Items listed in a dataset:
⁂
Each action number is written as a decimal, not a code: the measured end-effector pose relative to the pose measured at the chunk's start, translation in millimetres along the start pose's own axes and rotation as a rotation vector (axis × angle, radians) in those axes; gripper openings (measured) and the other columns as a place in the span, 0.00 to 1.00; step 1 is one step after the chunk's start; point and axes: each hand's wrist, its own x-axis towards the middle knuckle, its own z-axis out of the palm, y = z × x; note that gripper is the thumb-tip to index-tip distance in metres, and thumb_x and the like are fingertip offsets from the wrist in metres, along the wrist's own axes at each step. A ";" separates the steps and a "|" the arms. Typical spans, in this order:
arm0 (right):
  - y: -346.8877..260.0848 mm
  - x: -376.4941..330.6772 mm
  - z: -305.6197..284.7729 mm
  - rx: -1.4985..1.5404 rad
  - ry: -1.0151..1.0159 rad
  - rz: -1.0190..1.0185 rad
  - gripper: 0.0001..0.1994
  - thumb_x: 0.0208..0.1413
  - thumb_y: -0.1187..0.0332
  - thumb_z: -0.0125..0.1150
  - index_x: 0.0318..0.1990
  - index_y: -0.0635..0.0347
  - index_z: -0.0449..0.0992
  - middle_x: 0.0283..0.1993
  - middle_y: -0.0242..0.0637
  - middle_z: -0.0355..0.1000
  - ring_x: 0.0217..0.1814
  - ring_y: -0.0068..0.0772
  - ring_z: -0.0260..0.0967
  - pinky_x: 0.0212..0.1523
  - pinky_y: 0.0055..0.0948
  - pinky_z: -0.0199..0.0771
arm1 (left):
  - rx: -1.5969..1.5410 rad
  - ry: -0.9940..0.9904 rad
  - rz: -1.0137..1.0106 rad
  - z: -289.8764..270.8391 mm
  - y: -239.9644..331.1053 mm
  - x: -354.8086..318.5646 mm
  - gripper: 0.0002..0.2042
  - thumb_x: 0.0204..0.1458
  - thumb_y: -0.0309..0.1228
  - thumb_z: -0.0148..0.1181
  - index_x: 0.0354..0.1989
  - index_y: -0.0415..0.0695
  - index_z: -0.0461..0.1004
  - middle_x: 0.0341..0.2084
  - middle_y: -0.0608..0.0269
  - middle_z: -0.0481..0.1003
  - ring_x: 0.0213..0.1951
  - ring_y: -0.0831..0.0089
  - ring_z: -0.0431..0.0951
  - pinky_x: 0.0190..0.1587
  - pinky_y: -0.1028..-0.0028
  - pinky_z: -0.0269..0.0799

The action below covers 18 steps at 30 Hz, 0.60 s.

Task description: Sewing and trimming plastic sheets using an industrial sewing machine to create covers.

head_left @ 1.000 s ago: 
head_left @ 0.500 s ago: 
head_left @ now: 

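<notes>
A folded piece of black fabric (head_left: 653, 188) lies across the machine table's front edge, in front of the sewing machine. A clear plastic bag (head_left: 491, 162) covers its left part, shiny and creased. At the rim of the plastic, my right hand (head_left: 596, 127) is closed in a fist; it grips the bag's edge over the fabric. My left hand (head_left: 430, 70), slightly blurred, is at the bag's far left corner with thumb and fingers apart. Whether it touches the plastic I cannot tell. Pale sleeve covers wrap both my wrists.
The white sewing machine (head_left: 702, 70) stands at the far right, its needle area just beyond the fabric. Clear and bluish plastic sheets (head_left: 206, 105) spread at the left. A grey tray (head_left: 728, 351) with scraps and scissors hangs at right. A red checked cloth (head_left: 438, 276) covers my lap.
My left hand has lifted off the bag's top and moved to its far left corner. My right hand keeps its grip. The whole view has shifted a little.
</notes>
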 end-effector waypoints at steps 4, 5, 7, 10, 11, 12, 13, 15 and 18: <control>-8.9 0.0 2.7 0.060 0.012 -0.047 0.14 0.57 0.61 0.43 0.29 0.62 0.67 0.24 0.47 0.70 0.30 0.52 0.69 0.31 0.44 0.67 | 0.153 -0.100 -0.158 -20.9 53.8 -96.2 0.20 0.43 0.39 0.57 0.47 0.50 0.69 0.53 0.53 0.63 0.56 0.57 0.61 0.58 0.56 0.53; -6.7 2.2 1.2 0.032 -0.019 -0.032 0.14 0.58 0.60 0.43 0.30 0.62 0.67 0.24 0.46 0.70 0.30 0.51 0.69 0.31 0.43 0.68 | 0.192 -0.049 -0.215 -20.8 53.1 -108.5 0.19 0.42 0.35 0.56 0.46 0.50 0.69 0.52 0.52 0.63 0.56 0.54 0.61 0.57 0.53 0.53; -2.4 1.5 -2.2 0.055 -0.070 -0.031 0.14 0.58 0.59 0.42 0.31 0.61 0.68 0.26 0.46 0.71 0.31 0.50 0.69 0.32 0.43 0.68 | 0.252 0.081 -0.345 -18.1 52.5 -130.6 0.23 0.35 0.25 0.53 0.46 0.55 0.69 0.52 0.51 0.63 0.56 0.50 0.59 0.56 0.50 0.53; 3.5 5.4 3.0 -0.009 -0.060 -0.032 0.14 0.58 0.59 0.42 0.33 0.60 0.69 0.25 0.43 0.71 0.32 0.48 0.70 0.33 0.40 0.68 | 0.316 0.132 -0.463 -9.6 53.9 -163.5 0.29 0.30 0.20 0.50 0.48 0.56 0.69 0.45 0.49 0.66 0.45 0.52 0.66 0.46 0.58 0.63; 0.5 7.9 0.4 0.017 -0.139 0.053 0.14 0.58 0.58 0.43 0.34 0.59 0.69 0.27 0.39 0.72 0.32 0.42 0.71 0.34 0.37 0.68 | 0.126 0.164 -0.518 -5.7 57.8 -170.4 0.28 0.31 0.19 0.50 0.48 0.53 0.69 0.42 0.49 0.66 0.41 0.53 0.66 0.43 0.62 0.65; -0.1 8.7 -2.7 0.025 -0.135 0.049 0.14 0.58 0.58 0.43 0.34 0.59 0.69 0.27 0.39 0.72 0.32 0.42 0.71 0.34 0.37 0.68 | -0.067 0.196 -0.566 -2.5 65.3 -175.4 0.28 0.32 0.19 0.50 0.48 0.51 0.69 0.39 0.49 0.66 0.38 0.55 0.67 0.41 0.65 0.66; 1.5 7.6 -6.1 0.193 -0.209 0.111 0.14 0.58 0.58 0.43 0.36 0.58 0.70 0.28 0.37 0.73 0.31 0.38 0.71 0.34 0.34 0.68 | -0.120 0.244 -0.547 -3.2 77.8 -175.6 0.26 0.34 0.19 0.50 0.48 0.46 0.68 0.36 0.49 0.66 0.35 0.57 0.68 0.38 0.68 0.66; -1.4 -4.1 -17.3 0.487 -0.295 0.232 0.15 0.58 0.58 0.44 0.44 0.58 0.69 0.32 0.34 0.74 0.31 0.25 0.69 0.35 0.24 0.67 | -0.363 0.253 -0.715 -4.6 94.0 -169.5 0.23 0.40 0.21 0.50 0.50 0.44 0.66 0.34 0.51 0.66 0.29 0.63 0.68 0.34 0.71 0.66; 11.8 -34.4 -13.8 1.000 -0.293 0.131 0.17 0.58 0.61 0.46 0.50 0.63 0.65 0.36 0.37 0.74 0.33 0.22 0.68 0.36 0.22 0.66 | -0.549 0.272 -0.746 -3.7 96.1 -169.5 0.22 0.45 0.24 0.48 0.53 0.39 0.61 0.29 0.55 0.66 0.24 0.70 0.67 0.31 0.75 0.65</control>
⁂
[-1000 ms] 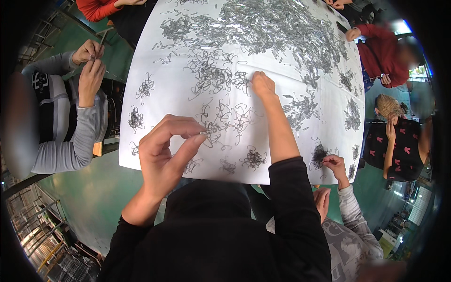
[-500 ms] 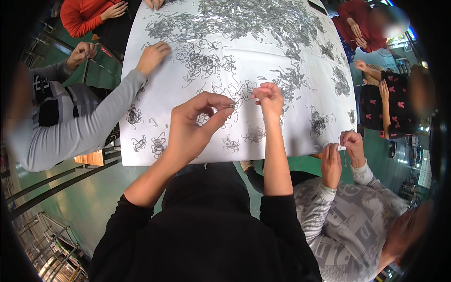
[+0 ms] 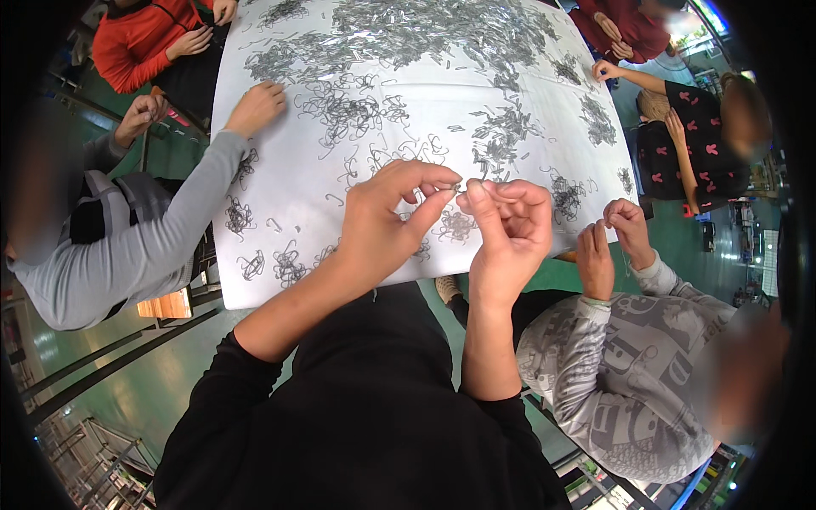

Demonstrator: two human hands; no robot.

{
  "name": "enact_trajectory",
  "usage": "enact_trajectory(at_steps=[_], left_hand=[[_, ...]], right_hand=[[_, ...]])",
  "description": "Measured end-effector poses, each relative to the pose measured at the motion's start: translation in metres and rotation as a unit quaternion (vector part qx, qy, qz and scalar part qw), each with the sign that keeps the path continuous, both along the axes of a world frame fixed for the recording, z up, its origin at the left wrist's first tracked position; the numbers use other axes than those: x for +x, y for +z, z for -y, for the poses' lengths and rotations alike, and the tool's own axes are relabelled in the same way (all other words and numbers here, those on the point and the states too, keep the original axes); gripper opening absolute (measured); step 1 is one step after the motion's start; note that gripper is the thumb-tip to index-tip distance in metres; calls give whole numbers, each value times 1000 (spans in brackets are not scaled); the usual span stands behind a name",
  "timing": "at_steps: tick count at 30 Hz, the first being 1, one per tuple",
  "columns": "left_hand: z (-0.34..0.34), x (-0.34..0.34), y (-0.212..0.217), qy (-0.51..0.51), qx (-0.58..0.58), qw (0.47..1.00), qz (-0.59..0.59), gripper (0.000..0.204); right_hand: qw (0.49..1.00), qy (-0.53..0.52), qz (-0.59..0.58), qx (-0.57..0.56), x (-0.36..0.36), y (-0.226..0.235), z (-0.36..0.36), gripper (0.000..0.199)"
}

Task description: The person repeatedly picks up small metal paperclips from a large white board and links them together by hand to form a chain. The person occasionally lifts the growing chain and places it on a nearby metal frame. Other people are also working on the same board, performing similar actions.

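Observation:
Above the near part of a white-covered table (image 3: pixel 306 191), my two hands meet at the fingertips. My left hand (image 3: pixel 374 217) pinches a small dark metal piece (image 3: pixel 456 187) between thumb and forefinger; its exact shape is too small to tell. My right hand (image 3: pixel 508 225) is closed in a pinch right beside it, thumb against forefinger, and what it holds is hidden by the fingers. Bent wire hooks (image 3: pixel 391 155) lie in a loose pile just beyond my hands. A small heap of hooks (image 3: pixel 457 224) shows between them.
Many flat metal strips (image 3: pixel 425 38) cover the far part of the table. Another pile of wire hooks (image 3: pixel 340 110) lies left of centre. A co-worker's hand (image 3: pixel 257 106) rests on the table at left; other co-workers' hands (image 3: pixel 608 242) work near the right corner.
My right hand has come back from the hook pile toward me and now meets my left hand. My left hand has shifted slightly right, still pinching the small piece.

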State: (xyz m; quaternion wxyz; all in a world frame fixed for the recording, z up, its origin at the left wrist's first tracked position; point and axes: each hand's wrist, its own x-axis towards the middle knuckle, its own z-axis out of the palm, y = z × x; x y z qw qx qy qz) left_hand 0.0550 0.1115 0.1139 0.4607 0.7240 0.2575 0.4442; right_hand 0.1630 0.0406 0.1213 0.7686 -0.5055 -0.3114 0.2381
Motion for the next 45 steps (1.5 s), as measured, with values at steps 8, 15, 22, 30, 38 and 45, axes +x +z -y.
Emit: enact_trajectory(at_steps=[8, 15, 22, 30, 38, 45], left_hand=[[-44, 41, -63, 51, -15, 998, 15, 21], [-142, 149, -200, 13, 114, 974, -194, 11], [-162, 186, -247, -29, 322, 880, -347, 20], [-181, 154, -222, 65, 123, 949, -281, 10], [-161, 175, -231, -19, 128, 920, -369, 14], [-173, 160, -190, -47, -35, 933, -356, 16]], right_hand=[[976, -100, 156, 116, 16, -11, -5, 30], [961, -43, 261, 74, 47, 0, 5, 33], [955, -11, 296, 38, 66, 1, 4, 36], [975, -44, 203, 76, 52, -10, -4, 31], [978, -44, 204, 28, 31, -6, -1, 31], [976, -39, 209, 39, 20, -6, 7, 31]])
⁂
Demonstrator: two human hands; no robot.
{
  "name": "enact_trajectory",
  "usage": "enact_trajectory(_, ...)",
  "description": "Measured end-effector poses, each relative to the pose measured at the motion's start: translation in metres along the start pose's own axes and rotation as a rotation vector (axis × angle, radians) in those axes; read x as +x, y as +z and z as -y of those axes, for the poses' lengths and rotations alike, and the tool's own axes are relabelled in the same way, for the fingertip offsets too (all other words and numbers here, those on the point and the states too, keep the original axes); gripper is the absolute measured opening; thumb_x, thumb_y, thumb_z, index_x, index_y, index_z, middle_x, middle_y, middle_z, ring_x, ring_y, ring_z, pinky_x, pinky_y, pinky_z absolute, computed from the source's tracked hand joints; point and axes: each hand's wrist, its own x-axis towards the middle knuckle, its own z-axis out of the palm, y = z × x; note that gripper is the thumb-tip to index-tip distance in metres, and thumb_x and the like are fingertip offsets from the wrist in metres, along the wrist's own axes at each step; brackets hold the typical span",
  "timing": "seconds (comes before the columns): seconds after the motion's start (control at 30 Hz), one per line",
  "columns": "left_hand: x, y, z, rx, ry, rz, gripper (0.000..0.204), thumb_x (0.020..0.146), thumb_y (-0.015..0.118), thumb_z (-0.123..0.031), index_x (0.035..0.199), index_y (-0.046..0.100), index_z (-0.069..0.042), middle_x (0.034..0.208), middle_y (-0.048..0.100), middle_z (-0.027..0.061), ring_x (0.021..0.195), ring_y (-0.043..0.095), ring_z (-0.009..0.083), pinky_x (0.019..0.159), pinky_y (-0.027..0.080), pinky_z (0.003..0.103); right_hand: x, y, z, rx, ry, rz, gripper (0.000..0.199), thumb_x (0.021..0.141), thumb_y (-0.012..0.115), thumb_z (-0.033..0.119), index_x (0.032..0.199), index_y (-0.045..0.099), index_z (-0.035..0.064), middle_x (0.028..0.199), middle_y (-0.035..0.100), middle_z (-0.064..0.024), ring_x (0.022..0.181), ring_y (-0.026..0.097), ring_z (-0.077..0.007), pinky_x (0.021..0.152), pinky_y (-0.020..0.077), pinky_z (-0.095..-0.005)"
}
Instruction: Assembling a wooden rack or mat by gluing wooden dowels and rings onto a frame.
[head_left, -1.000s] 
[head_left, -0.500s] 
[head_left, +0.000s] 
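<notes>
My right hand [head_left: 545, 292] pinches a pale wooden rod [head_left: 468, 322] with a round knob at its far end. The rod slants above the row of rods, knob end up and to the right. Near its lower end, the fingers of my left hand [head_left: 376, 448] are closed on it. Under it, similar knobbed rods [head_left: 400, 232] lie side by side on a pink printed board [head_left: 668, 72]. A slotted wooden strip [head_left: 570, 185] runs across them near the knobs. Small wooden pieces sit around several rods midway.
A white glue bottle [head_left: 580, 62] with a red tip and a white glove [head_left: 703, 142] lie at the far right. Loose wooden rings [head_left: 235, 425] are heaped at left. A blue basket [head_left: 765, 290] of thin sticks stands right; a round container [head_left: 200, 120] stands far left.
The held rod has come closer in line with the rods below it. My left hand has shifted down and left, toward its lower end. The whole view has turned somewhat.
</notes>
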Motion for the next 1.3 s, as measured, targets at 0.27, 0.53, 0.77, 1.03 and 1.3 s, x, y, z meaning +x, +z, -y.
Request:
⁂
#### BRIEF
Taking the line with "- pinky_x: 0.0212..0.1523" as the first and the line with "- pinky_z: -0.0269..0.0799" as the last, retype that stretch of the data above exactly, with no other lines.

#### ANSWER SECTION
  - pinky_x: 0.0212..0.1523
  - pinky_y: 0.0055..0.0948
  - pinky_z: -0.0199..0.0771
arm1 (left):
  - rx: -1.5969..1.5410 rad
  - ry: -0.9940..0.9904 rad
  - rz: -1.0137..1.0106 rad
  - z: -289.8764..270.8391 mm
  - y: -239.9644..331.1053 mm
  - x: -354.8086..318.5646 mm
  - gripper: 0.0002..0.2042
  - thumb_x: 0.0204..0.1458
  - thumb_y: -0.0309..0.1228
  - thumb_z: -0.0148..0.1181
  - index_x: 0.0354..0.1989
  - index_y: -0.0415..0.0695
  - index_z: -0.0461..0.1004
  - middle_x: 0.0341..0.2084
  - middle_y: -0.0608..0.0269
  - middle_z: -0.0481..0.1003
  - ring_x: 0.0213..0.1951
  - ring_y: -0.0831..0.0089
  - ring_z: -0.0431..0.0951
  - pinky_x: 0.0190..0.1587
  - pinky_y: -0.1028..-0.0028
  - pinky_z: -0.0269..0.0799

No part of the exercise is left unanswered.